El informe publicado por la FIM considera que el piloto perdió el control de su Kalex por una distracción, para tratar de encarar la penúltima curva con la intención de afrontar la recta de meta a gran velocidad, o por precipitarse en la maniobra previa a encarar la complicada curva.

Acerca de los neumáticos, el informe asegura: «Los neumáticos delanteros y traseros fueron inspeccionados y estaban en buenas condiciones. Los datos mostraron que la presión del neumático trasero estaba a la presión recomendada en el momento del incidente. Esto confirma que el problema con la llanta trasera es una consecuencia y no una causa, del accidente».

También confirmaron otros daños sufridos en la moto, como por ejemplo el manillar que se encontraba suelto y apuntaron a que se debería al impacto sufrido en la caída.

Salom tuvo la mala suerte de deslizarse por el asfalto de forma paralela a su moto, a escasa distancia, algo que no suele ocurrir en este tipo de accidentes. La moto, además, salió despedida girando sobre sí misma, convirtiéndose en un torbellino que dañó mortalmente el cuerpo de Salom.

Los investigadores, que dispusieron de todo tipo de información, telemetría incluida, llegaron a la conclusión de que la posibilidad de que la moto hubiera tenido un problema debe descartarse por completo.

Danny Aldrige, director técnico del Mundial, pertenece al grupo de investigadores del caso y observó tras el accidente cierta holgura en el manillar derecho, el del acelerador, en la moto de Salom. Fue imposible demostrar que esa soltura existía antes del accidente, por lo que se descartó por completo el fallo mecánico.

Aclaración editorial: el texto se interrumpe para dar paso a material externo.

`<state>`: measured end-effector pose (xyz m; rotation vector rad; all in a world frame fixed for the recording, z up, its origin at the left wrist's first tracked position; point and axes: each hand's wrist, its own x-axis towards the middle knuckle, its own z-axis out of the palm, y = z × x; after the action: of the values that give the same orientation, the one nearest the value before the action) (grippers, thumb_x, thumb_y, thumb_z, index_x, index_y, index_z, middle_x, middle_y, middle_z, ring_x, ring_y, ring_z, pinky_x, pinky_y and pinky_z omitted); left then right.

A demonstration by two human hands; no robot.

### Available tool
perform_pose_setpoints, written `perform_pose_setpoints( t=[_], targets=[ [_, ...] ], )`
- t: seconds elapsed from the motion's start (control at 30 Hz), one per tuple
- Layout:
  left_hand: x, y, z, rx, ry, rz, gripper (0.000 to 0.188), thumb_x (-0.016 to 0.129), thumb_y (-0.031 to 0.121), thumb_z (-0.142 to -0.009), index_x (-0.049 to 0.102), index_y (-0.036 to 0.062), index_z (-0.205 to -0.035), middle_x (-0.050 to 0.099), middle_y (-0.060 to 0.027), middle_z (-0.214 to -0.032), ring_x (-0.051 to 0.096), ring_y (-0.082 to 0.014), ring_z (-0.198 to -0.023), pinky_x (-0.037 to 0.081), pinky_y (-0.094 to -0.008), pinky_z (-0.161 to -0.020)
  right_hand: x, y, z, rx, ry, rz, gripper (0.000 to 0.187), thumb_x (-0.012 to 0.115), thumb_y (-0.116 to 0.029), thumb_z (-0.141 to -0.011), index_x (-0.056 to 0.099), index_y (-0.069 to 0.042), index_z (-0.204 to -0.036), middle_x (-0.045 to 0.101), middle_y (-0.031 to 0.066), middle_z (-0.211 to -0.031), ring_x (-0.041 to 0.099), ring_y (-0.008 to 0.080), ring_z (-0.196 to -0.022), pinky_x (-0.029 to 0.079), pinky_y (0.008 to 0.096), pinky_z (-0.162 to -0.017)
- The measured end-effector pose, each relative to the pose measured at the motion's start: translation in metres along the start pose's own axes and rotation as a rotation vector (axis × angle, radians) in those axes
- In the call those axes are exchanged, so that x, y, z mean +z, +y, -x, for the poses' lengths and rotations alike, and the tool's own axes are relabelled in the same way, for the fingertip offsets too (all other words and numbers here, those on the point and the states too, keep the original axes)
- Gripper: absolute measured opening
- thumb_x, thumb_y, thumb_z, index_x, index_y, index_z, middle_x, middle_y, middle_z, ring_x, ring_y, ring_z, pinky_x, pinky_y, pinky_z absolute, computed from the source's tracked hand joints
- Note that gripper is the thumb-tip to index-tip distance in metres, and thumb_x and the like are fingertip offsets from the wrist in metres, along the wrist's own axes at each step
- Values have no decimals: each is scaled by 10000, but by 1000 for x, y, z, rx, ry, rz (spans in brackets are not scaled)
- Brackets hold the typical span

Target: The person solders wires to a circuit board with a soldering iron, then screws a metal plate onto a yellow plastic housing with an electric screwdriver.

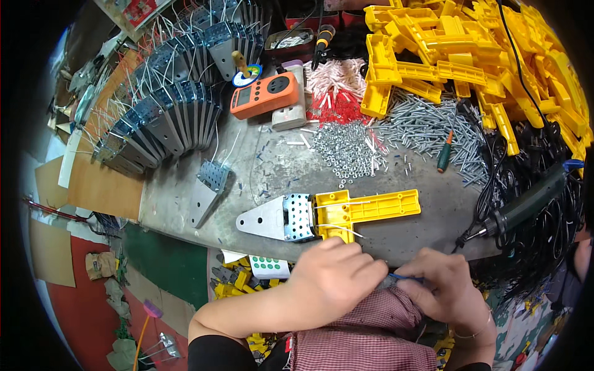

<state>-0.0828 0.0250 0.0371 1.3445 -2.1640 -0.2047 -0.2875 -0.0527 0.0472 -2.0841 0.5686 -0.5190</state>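
Above my lap and close to the table's front edge, my two hands are held close together. My left hand (337,279) is closed, its fingers curled toward a thin blue wire-like piece (406,277) that spans the gap. My right hand (442,285) pinches this piece between thumb and fingers. On the table just beyond lies a yellow plastic handle shell (387,208), open side up, with white wires across it. A perforated metal bracket (299,216) adjoins it, joined to a tapered grey metal plate (261,220). My fingers hide what else they may hold.
Another bracketed metal plate (209,188) lies left; rows of them (167,120) stand behind. An orange meter (265,94), nuts (349,148), screws (427,127) and a yellow shell pile (445,49) fill the back. A dark power screwdriver (520,204) and black cables (516,266) are right.
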Motion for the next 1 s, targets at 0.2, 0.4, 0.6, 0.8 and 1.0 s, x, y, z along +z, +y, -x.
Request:
perform_pose_setpoints(
  t=[0.2, 0.4, 0.6, 0.8, 1.0],
  targets=[
    [-38, -65, -18, -365, 179, 272, 456, 585, -57, -676, 631, -5, -1126, 709, -104, -905, 687, -179, -857, 524, -318, -795, 8, 29, -10, 85, 123, -380, 56, 653, -11, -833, 613, 6, -867, 576, 37, -737, 561, 82, -651, 461, 264, -553],
    [-11, -160, -28, -447, 52, -388, 397, 578, -61, -732, 561, 31, -1118, 653, -204, -952, 625, -382, -916, 491, -446, -798, 24, 28, -21, 300, 267, -633, 50, 551, -16, -921, 534, 26, -901, 599, 50, -738, 571, 71, -620, 476, 206, -555],
    [-21, -154, -34, -382, -53, -306, 390, 598, -28, -731, 533, 41, -1109, 631, -223, -943, 594, -429, -894, 478, -472, -773, 30, 29, -34, 251, 333, -357, 74, 604, -14, -892, 552, 39, -889, 597, 39, -652, 548, 52, -561, 438, 220, -520],
    [-6, -73, -31, -348, 280, 453, 388, 603, -59, -754, 518, 10, -1127, 644, -94, -910, 666, -163, -842, 514, -285, -760, 30, 32, -38, 296, 448, -427, 90, 654, -27, -861, 595, 29, -823, 523, -16, -587, 445, 19, -526, 343, 204, -475],
    [2, -47, -33, -521, 325, 875, 450, 712, 37, -809, 444, 7, -1169, 646, -111, -986, 622, -161, -933, 489, -298, -842, 34, 37, -34, 224, 502, -364, 78, 655, -30, -865, 610, 20, -826, 493, -39, -551, 405, 0, -512, 310, 201, -463]
  ],
)
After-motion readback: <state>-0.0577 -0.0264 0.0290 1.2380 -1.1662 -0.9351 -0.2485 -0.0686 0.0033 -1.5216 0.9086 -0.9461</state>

El informe emitido por la FIM confirmó que el análisis inicial mostró que en el momento del accidente, la moto fue alrededor de 4 kilómetros más lenta que en su vuelta más rápida, pero en el momento del frenado, el piloto fue alrededor de 7 u 8 metros más tarde que en su mejor vuelta.

Se confirmó que en el tramo de recta situado entre las dos curvas, había un corte parcial en el acelerador.

Se especula con que el piloto pudo haber mirado hacia atrás, leído mal su posición o encontrarse fuera de la línea habitual, lo que habría provocado un incremento en la presión del freno, que parece reflejado en la telemetría. Como principal resultado, la moto perdería apoyo delantero. Se confirmó, por tanto, que no pudieron apreciar algo inusual.